Amazon Simple Storage Service (Amazon S3) is an object storage service built to store and retrieve any amount of data from anywhere. DataWorks Data Integration allows you to use Amazon S3 Reader to read data from Amazon S3 buckets. This topic describes the capabilities of synchronizing data from Amazon S3 data sources.
Supported Amazon S3 versions
Amazon S3 Reader uses Amazon S3 SDK for Java provided by Amazon to read data from an Amazon S3 data source.
Limits
Amazon S3 stores unstructured data. The following table describes the features that are supported and not supported by Amazon S3 Reader in Data Integration.
Supported | Unsupported |
Reads data from TXT objects. The data in the TXT objects must be logical two-dimensional tables. Reads data from CSV-like objects with custom delimiters. Reads data in the ORC or Parquet format. Reads data of various data types as strings, and supports constants and column pruning. Supports recursive data read and object name-based filtering. Supports object compression. The following compression formats are supported: GZIP , BZIP2 , and ZIP . Note You cannot compress multiple objects into one package. Uses parallel threads to read data from multiple objects at the same time.
| Uses parallel threads to read data from a single object . Uses parallel threads to read data from a compressed object . Reads data from an object that exceeds 100 GB in size.
|
Develop a data synchronization task
For information about the entry point for and the procedure of configuring a data synchronization task, see the following sections. For information about the parameter settings, view the infotip of each parameter on the configuration tab of the task.
Add a data source
Before you configure a data synchronization task to synchronize data from or to a specific data source, you must add the data source to DataWorks. For more information, see Add and manage data sources.
Configure a batch synchronization task to synchronize data of a single table
Appendix: Code and parameters
Appendix: Configure a batch synchronization task by using the code editor
If you use the code editor to configure a batch synchronization task, you must configure parameters for the reader of the related data source based on the format requirements in the code editor. For more information about the format requirements, see Configure a batch synchronization task by using the code editor. The following information describes the configuration details of parameters for the reader in the code editor.
Code for Amazon S3 Reader
{
"type":"job",
"version":"2.0",
"steps":[
{
"stepType":"s3",
"parameter":{
"nullFormat":"",
"compress":"",
"datasource":"",
"column":[
{
"index":0,
"type":"string"
},
{
"index":1,
"type":"long"
},
{
"index":2,
"type":"double"
},
{
"index":3,
"type":"boolean"
},
{
"format":"yyyy-MM-dd HH:mm:ss",
"index":4,
"type":"date"
}
],
"skipHeader":"",
"encoding":"",
"fieldDelimiter":",",
"fileFormat": "",
"object":[]
},
"name":"Reader",
"category":"reader"
},
{
"stepType":"stream",
"parameter":{},
"name":"Writer",
"category":"writer"
}
],
"setting":{
"errorLimit":{
"record":""
},
"speed":{
"throttle":true,
"concurrent":1
"mbps":"12",
}
},
"order":{
"hops":[
{
"from":"Reader",
"to":"Writer"
}
]
}
}
Parameters in code for Amazon S3 Reader
Parameter | Description | Required | Default value |
Parameter | Description | Required | Default value |
datasource | The name of the data source. It must be the same as the name of the added data source. You can add data sources by using the code editor. | Yes | No default value |
Object | The name of the Amazon S3 object. You can specify multiple objects from which Amazon S3 Reader reads data. For example, if a bucket contains the test folder in which the ll.txt object resides, the name of the object is test/ll.txt. If you specify a single Amazon S3 object, Amazon S3 Reader uses a single thread to read data. If you specify multiple Amazon S3 objects, Amazon S3 Reader uses parallel threads to read data. The number of threads is determined by the number of channels. If you specify an object whose name contains a wildcard, Amazon S3 Reader reads data from all objects that match the name. For example, if you set this parameter to abc*[0-9], Amazon S3 Reader reads data from objects abc0 to abc9. We recommend that you do not use wildcards because an out of memory (OOM) error may occur.

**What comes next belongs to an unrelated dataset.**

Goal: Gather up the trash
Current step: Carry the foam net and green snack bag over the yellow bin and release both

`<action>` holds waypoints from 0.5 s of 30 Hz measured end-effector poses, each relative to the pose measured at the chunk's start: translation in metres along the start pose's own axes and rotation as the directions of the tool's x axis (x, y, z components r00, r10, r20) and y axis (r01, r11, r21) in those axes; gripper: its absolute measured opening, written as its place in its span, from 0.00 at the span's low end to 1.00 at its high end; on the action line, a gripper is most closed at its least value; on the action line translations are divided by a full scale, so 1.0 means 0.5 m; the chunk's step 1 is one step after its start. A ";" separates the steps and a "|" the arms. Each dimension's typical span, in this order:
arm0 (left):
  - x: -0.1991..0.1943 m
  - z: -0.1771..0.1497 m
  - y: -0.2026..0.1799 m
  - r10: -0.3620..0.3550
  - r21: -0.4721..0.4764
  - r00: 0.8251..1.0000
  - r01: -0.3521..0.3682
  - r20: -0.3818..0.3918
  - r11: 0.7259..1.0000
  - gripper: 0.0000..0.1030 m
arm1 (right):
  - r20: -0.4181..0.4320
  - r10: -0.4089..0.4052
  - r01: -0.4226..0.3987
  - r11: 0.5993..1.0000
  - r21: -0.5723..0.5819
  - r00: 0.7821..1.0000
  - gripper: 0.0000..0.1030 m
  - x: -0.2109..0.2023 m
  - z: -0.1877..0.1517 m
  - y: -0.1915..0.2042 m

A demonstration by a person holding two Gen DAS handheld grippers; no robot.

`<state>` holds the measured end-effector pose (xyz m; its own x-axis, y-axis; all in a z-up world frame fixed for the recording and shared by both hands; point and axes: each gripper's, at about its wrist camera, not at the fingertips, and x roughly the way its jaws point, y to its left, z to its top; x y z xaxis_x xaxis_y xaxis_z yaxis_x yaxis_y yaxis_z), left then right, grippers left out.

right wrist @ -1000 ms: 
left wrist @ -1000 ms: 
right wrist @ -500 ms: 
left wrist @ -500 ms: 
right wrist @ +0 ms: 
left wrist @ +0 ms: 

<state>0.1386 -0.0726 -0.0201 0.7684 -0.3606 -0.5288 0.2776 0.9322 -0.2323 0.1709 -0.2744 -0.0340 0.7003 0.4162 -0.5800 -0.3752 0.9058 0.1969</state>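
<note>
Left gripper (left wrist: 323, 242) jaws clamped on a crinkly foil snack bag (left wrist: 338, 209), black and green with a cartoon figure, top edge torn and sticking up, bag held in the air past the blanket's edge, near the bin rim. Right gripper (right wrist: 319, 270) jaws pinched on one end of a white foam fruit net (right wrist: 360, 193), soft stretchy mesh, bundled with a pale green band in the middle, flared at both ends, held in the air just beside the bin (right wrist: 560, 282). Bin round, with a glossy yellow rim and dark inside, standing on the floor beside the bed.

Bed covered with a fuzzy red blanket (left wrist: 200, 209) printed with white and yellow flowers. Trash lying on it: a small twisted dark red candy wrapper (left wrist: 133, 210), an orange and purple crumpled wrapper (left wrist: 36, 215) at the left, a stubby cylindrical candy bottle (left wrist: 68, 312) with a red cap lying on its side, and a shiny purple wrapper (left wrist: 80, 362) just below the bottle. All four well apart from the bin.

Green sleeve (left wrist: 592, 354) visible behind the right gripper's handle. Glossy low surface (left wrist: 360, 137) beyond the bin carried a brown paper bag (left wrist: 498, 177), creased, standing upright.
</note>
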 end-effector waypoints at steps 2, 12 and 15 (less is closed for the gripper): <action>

Note Data Integration considers all objects that are read in a synchronization task as a single table. Make sure that all objects that are read in a synchronization task use the same schema. Control the number of objects stored in a folder. If a folder contains excessive objects, an OOM error may occur. In this case, store the objects in different folders before you synchronize data.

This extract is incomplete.